Prasad Suttar, who was responsible for the visual effects on the movie, is based in the same building as Reliance MediaWorks. The two companies have worked together on numerous projects in the past, which meant the workflow was familiar and seamless – from integration and colour management to visual effects.
“It makes a big difference to the final results when you can bring the visual effects supervisor into the grading theatre. We were able to clearly present the direction of the grading and see how the VFX shots were fitting in,” explained Metzker.
“The challenging part of the grade was keeping an opulent film like this consistent, and meeting the expectations of the director and the visualization of the cameraman, Ravi Varma. The film shot for almost a year, and Bhansali films are well-known for their visuals. The songs, for example, each had their own space, yet they had to work within the film as well,” added Metzker.
Ravi Varman added, “I have worked alongside Ken Metzker on my last three films. A movie requires a good screenplay and edit, but colour correction is also of the same importance. I always plan my lighting with the DI and the corrections they have in mind. With Ram Leela, I wanted to achieve a ‘painting feel’, which gave a very colourful yet intense look. Ken did a fantastic job and enhanced it in the best way possible.”

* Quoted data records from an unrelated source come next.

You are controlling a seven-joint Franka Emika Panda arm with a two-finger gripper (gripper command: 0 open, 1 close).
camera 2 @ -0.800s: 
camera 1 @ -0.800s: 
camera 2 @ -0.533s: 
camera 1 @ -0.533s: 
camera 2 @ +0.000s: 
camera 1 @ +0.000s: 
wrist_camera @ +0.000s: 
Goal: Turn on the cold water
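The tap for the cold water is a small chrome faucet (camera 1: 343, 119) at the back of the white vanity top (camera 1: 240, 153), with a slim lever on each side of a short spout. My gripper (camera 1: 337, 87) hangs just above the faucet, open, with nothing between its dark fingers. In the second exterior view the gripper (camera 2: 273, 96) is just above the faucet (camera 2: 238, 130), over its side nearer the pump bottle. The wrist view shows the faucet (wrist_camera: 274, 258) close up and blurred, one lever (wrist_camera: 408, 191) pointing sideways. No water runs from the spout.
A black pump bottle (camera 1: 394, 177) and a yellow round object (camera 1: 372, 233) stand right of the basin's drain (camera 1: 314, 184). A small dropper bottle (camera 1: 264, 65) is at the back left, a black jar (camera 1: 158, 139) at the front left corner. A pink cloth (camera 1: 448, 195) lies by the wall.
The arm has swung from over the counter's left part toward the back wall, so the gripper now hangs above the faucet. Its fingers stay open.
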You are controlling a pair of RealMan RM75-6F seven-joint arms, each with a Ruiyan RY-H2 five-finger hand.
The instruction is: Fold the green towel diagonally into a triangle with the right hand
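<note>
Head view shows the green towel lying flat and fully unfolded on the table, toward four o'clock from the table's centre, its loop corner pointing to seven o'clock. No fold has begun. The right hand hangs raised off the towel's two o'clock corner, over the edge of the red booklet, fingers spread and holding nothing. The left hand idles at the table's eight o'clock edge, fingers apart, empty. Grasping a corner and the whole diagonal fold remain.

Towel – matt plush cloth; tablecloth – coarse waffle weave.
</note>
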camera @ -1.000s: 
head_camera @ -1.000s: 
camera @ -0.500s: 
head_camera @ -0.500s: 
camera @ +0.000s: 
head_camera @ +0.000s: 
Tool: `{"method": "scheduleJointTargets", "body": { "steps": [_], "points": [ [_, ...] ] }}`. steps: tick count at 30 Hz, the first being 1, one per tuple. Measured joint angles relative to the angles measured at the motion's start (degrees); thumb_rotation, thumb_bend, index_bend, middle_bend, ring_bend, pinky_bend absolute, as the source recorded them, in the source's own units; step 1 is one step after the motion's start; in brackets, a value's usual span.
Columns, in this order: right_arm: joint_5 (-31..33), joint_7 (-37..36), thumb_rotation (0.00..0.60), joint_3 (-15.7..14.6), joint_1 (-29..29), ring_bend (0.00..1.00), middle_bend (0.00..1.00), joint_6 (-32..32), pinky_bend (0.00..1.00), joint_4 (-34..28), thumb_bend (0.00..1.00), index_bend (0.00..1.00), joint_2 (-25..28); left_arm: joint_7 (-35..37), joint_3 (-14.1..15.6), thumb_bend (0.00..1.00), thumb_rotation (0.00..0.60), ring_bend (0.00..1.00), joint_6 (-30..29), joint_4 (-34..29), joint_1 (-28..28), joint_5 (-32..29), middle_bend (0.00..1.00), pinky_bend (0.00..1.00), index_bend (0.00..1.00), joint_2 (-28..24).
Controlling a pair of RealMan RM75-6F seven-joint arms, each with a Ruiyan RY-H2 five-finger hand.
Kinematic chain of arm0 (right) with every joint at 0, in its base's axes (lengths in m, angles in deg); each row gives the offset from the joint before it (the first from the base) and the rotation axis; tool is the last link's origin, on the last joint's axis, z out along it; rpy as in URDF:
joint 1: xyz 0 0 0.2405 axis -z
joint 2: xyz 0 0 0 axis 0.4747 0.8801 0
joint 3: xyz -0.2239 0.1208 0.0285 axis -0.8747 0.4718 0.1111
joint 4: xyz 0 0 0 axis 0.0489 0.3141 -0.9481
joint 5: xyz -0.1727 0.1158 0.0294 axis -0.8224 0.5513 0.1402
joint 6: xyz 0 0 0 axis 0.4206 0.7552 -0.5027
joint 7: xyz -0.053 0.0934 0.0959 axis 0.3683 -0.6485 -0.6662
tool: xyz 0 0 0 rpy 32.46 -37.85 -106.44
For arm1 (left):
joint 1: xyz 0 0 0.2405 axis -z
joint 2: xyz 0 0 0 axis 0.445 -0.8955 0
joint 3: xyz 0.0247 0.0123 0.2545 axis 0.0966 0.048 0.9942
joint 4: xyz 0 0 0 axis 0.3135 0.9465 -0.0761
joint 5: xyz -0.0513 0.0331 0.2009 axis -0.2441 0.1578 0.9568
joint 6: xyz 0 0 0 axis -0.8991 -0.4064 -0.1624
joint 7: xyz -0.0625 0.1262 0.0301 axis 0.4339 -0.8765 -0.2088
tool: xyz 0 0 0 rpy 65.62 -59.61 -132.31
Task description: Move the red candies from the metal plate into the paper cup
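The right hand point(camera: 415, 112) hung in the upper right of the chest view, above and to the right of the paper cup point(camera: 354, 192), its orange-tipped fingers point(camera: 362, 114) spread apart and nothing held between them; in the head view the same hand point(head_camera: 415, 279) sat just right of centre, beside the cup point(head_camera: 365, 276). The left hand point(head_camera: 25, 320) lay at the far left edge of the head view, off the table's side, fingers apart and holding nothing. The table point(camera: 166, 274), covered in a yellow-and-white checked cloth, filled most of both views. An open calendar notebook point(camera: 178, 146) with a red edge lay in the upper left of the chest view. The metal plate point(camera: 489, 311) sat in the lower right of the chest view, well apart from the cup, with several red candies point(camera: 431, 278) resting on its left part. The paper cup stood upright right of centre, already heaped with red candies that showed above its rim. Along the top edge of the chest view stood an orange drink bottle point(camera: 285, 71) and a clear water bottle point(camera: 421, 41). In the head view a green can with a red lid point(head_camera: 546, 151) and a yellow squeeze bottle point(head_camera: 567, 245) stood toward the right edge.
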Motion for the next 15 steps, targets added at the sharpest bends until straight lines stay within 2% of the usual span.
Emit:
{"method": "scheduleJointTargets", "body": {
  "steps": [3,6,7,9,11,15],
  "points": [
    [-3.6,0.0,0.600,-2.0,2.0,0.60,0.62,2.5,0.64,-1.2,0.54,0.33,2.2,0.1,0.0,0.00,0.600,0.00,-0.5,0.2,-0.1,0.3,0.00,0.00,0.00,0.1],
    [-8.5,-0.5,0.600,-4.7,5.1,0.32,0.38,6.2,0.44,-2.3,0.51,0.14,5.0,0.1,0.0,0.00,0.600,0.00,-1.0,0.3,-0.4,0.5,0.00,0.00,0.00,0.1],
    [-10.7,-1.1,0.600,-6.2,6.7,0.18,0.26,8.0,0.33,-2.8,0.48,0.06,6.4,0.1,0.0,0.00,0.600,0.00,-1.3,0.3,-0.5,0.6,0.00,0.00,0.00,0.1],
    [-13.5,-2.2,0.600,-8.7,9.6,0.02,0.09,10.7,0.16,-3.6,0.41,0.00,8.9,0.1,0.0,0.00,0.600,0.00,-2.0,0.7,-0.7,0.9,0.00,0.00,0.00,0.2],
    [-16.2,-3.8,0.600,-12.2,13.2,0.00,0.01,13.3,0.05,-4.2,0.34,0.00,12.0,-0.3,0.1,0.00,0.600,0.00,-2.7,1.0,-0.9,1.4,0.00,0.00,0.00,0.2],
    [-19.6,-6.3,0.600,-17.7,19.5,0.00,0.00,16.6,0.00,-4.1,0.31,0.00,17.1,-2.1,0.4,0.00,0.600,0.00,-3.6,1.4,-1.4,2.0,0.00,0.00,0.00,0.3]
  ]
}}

When Metzker joined Reliance MediaWorks over five years ago, he was given the rare opportunity to select his own equipment. With no doubts, Metzker quickly selected FilmLight’s Baselight grading system, and has been working on it ever since.
“I first made the decision to use Baselight when I came to Reliance and have never looked back,” explained Metzker. “For Ram-Leela, I was again grateful for its extensive capabilities. The combination of its creative toolset, real-time grading, ease of use and its sophisticated colour management system is unrivalled. With visual effects involved so heavily in this film, it also allowed me to work confidently and let me efficiently select the right visual effects versions with the best grade.”
There is one particular scene where the audience follows a girl into the hero’s video parlour. “There were so many elements of the shot that we selectively darkened and brightened, to enhance the image and make the shot look just right,” explained Metzker. “This shot was moving and would have been a real time killer for me, if it wasn't for Baselight’s area tracker tool – it’s so easy to use and so fast that it made this potentially complex task extremely simple.”
“I loved everything about this project,” concluded Metzker. “Technology is so important today, but there are so many other critical factors too. I’d much rather work on a film that is shot well on 10 year old technology, than a film that has been poorly shot with the latest gadgets.
“In this instance, it was a great honour to work on a superbly shot movie, which was captured on film, and graded with the best grading system and software available today. Who wouldn’t enjoy it?”